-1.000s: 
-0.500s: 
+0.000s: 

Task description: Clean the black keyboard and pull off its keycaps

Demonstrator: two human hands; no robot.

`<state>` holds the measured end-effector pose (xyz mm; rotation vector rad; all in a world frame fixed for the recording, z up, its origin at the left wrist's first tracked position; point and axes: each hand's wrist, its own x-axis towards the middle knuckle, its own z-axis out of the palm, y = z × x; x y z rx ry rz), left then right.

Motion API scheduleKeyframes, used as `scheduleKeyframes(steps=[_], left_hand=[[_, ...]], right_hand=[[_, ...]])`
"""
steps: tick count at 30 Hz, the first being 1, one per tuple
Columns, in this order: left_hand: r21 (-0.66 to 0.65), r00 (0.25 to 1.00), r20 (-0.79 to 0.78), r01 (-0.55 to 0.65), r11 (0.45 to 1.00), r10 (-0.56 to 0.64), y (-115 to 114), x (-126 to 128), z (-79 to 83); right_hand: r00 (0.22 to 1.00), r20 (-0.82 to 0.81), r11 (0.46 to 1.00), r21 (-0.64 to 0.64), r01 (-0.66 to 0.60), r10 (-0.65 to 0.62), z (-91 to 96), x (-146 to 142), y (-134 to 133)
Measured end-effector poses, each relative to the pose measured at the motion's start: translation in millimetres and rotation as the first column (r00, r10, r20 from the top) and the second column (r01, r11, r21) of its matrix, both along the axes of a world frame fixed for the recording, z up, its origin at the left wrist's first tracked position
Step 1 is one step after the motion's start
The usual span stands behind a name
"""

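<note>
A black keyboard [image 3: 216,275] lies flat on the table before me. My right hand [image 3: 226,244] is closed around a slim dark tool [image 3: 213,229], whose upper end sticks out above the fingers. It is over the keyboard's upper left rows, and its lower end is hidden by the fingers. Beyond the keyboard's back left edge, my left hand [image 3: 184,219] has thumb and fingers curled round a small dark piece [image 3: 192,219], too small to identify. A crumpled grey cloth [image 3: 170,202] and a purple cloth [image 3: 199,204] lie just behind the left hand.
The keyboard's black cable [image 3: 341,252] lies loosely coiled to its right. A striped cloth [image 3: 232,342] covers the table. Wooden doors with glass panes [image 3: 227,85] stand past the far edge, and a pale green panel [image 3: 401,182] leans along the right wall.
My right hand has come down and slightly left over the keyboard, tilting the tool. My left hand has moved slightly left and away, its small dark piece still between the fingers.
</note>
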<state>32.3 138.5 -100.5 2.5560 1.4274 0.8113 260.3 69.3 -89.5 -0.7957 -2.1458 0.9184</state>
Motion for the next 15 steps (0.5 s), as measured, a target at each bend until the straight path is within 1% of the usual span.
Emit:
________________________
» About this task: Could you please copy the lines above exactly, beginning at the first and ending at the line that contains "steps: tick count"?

» Output of the task:
-1.000s: 
-0.500s: 
+0.000s: 

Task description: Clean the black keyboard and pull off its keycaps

Demonstrator: two human hands; no robot.

`<state>` holds the measured end-effector pose (xyz mm; rotation vector rad; all in a world frame fixed for the recording, z up, its origin at the left wrist's first tracked position; point and axes: each hand's wrist, its own x-axis towards the middle knuckle, its own z-axis out of the palm, y = z × x; x y z rx ry rz), left then right.

Motion API scheduleKeyframes, used as `scheduleKeyframes(steps=[_], left_hand=[[_, ...]], right_hand=[[_, ...]])`
"""
steps: tick count at 30 Hz, the first being 1, one per tuple

The output as shown is complete.